TF nodded. The plan was coming together. Risky, but workable.

"One more thing," Samira said quietly. "I saw someone yesterday. Former commander. Vasara."

The name meant nothing to TF. But Samira's expression said it should.

"She's dangerous?" he asked.

"She's the reason I left Noxus." Samira's hand drifted to her pistol. "She remembers me. If she sees me at the Court, our cover's blown."

"Then we make sure she doesn't see you." TF considered. "Can you stay in the background? Let me do the lifting?"

"I'm supposed to be security. Guards stay close to their principals."

"Then we sell it better. You're discrete security. Professional. Nobody looks twice at professional." TF pulled a card—Eight of Cups—and held it up. "We're all playing roles here. Just gotta commit to the performance."

Samira didn't look convinced, but nodded.

They spent the rest of the day preparing. Ekko recalibrated his Z-Drive, ran diagnostics, adjusted temporal field stability. Graves sorted explosives by yield and application, muttering about artistic demolition. Seraphine practiced her performance pieces and worked on manipulating emotional perception.

TF rehearsed sleight-of-hand, drilling card manipulations until they were unconscious. Pickpocketing was second nature, but in the Crimson Court, there'd be no second chances.

Evening came. Festival drums reached crescendo as celebrations peaked. Fireworks exploded over the city—red and black, naturally. Crowds roared approval at gladiator victories and military displays.

TF stood at his window, watching fire bloom across the sky.

Tomorrow night, they'd infiltrate Noxian high society. Steal from generals and nobles. Begin the actual heist.

Everything so far had been preparation. Tomorrow, the real work started.

"You nervous?" Graves asked from the doorway.

TF didn't turn around. "Should I be?"

"You're robbing the most powerful empire in Valoran. With a crew you assembled in three weeks. During their biggest celebration." Graves moved to stand beside him. "Yeah. You should be nervous."
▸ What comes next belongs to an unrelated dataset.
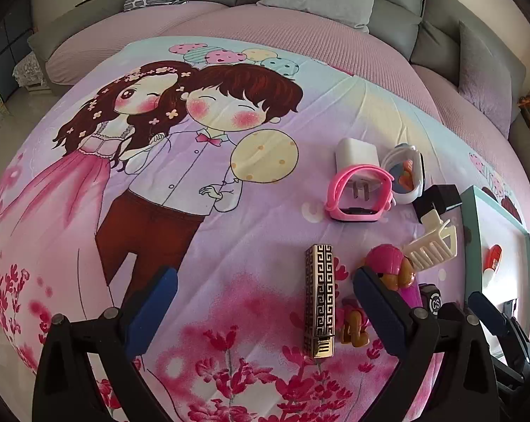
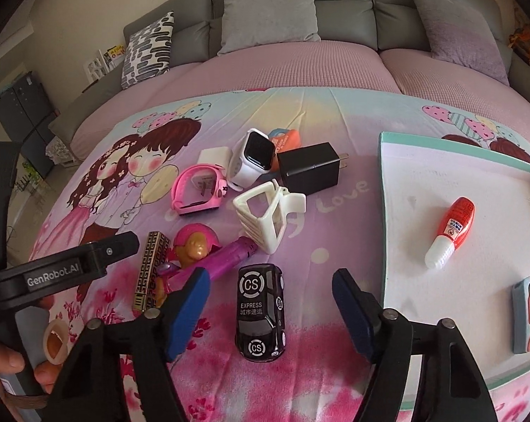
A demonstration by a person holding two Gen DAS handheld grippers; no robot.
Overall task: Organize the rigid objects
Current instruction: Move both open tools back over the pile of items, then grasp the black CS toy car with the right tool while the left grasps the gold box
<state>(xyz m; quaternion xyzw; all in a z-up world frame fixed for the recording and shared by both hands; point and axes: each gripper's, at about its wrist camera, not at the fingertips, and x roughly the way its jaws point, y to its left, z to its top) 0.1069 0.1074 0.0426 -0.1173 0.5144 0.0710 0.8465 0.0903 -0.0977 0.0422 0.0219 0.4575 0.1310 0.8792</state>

"I'm terrified," TF admitted. "But being scared never stopped a job."

"No. But it keeps you sharp." Graves pulled his shotgun—Destiny—and checked it for the hundredth time. "You remember Piltover? That factory job?"

TF did. Three years before the betrayal. Back when they'd been partners.

"We went in thinking we had every angle covered," Graves continued. "Turns out we'd missed the hextech sensors. Nearly got caught. You saved us with that card trick—the one where you made the guards see what we wanted them to see."

"Misdirection. Classic con."

"You were good at that. Seeing what others missed. Planning around it." Graves holstered Destiny. "You're still good at it. This plan might actually work."

Coming from Graves, that was close to a compliment.

"Thanks," TF said.

"Don't thank me. Thank me if we survive." Graves headed back to his room, then paused. "And TF? If you run this time—if you leave this crew hanging—I will find you. And I will make sure you regret every second of whatever life you got left."

"I know."

"Good." Graves disappeared into the hallway.

TF stayed at the window, watching fireworks paint the sky in colors of blood and empire.

Tomorrow, the Crimson Court.

Day after, the vault.

Then they'd find out if five desperate people could steal from an empire and live to argue about the prize.

He pulled a card without looking. Glanced down.

The Tower. Upheaval and revelation.

"Perfect," TF muttered, and shuffled it back into the deck.

Outside, Noxus celebrated strength and conquest.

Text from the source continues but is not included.